741 N.W.2d 523, 276 Mich. App. 432
CourtMichigan Court of Appeals
DecidedOctober 26, 2007
DocketDocket 276722, 276841
StatusPublished
Cited by53 cases

This text of 741 N.W.2d 523 (Spires v. Bergman) is published on Counsel Stack Legal Research, covering Michigan Court of Appeals primary law. Counsel Stack provides free access to over 12 million legal documents including statutes, case law, regulations, and constitutions.

Bluebook
Spires v. Bergman, 741 N.W.2d 523, 276 Mich. App. 432 (Mich. Ct. App. 2007).

Opinion

Per Curiam.

In Docket No. 276722, defendant appeals by leave granted the family court’s order changing the domicile of the parties’ minor child. In Docket No. 276841, defendant appeals by right the family court’s custody determination, which is contained in the same order. We affirm in part, vacate in part, and remand for further proceedings on defendant’s motion to change custody.

i

The parties are the parents of Malachi Joseph Bergman, born in 2001. The parties never married but defendant acknowledged paternity the day the child was born. An order of filiation was later entered. *434 Plaintiff received sole legal and physical custody of the child, and defendant received reasonable parenting time. The original order establishing paternity and custody provided that “the domicile or residence of the minor child shall not be changed from the State of Michigan without prior approval of [the court].”

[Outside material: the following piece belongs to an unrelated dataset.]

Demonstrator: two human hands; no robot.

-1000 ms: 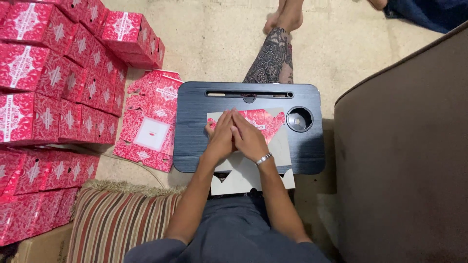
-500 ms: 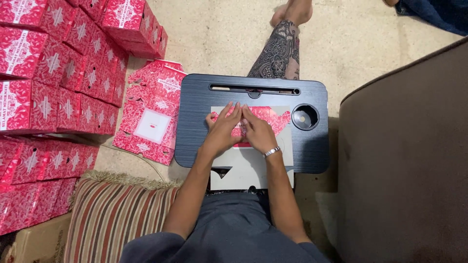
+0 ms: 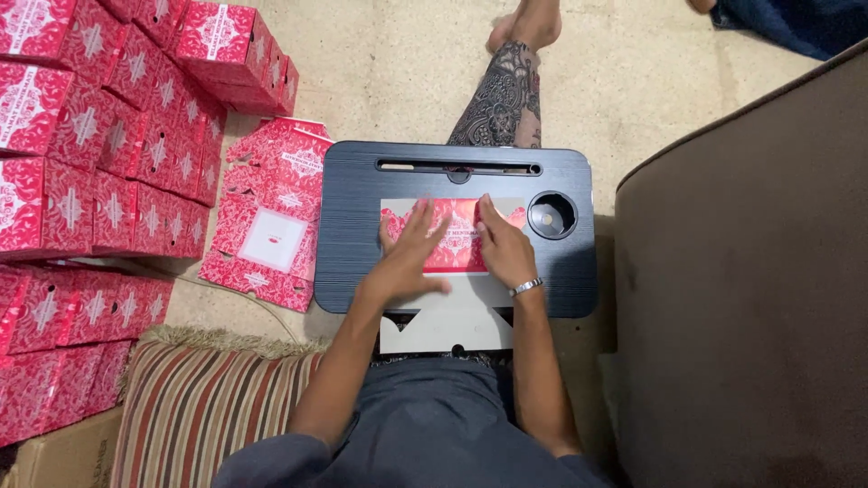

In 2004, plaintiff filed a motion seeking to change the child’s domicile from Michigan to Texas. Plaintiff alleged that she would have greater family support in Texas than she had in Michigan at that time. Defendant opposed the motion, arguing that the proposed move to Texas would “not allow meaningful parenting time and would further sever a warm and loving bond between the minor child and his extended family here in Michigan.” In addition, defendant filed a motion requesting that the family court memorialize the parties’ informal parenting-time agreement.

The parties appeared before a referee in September 2004, and agreed that defendant would have parenting time on alternate weekends. The family court entered a written order to this effect, but apparently did not rule on plaintiffs motion to change domicile at that time.

In October 2006, defendant moved for sole legal and physical custody of the child. Defendant argued that such a change was warranted because circumstances had changed and plaintiff could not provide a stable home for their son. Plaintiff responded that defendant had not met his burden of showing a change in circumstances to warrant a change of custody. Also in response, plaintiff again moved to change the child’s domicile from Michigan to Texas. Plaintiff argued that MCL 722.31 did not apply because she had sole legal custody.

In December 2006, the family court held a hearing on the parties’ motions. However, rather than conducting a *435 full evidentiary hearing to decide whether a change of custody or change of domicile was warranted, the court simply commented that the parties had reached a reasonable resolution of the matter. Plaintiffs attorney placed the parties’ agreement on the record, stating that plaintiff could move to Waco, Texas, with the child as long as defendant would receive joint legal custody and plaintiff would not move more than 100 miles from Waco without the court’s permission. Plaintiffs attorney also stated that the parties had agreed to alter defendant’s parenting time.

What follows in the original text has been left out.